• **Exercise goal**
Give back the full listing exactly, setting the pictures aside.
Collected material Block Start
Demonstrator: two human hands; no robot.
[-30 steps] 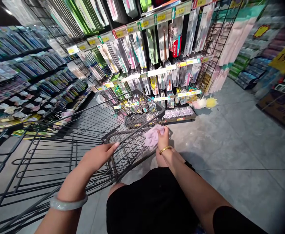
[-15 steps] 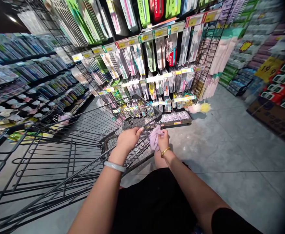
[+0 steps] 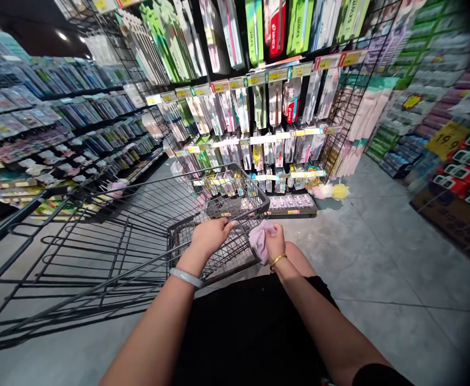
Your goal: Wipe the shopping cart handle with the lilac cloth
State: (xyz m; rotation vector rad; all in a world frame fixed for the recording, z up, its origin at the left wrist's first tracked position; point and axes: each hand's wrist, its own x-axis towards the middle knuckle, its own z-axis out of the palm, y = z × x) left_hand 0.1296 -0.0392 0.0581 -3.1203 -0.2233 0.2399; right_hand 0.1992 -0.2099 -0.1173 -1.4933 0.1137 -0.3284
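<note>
My left hand, with a pale bangle at the wrist, is closed over the side rail of a dark wire shopping cart. Its thumb points forward along the rail, and the fingers on the far side are mostly hidden. A crumpled lilac cloth hangs bunched from my right hand, which is closed on it beside the cart's front corner. A gold bracelet circles that wrist. Through the cart's wires the grey floor shows.
Ahead stands a rack of packaged toothbrushes with price strips. Shelves of packaged goods line the left. At right, red packs sit on a brown carton. Fluffy white and yellow puffs hang low at the rack's corner.
The view has tilted up slightly, so the shelves sit lower and further right. My right hand and the lilac cloth have shifted a little right and down. Both hands keep their hold.
</note>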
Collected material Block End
• **Solved problem**
Demonstrator: two human hands; no robot.
[-30 steps] 
[-15 steps] 
[+0 steps] 
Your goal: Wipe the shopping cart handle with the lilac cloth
State: (xyz m; rotation vector rad; all in a world frame fixed for the recording, z up, its origin at the left wrist's first tracked position; point and axes: each hand's wrist, its own x-axis towards the middle knuckle, its own z-axis out of the palm, y = z × x) left_hand 0.1296 -0.0392 0.0581 -3.1203 -0.2233 0.2399; right_hand 0.1992 -0.2099 -0.1173 -1.4933 0.1137 -0.3284
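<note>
My left hand, with a pale bangle at the wrist, is closed over the side rail of a dark wire shopping cart. Its thumb points forward along the rail, and the fingers on the far side are mostly hidden. A crumpled lilac cloth hangs bunched from my right hand, which is closed on it beside the cart's front corner. A gold bracelet circles that wrist. Through the cart's wires the grey floor shows.
Ahead stands a rack of packaged toothbrushes with price strips. Shelves of packaged goods line the left. At right, red packs sit on a brown carton. Fluffy white and yellow puffs hang low at the rack's corner.
The view has tilted up slightly, so the shelves sit lower and further right. My right hand and the lilac cloth have shifted a little right and down. Both hands keep their hold.
</note>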

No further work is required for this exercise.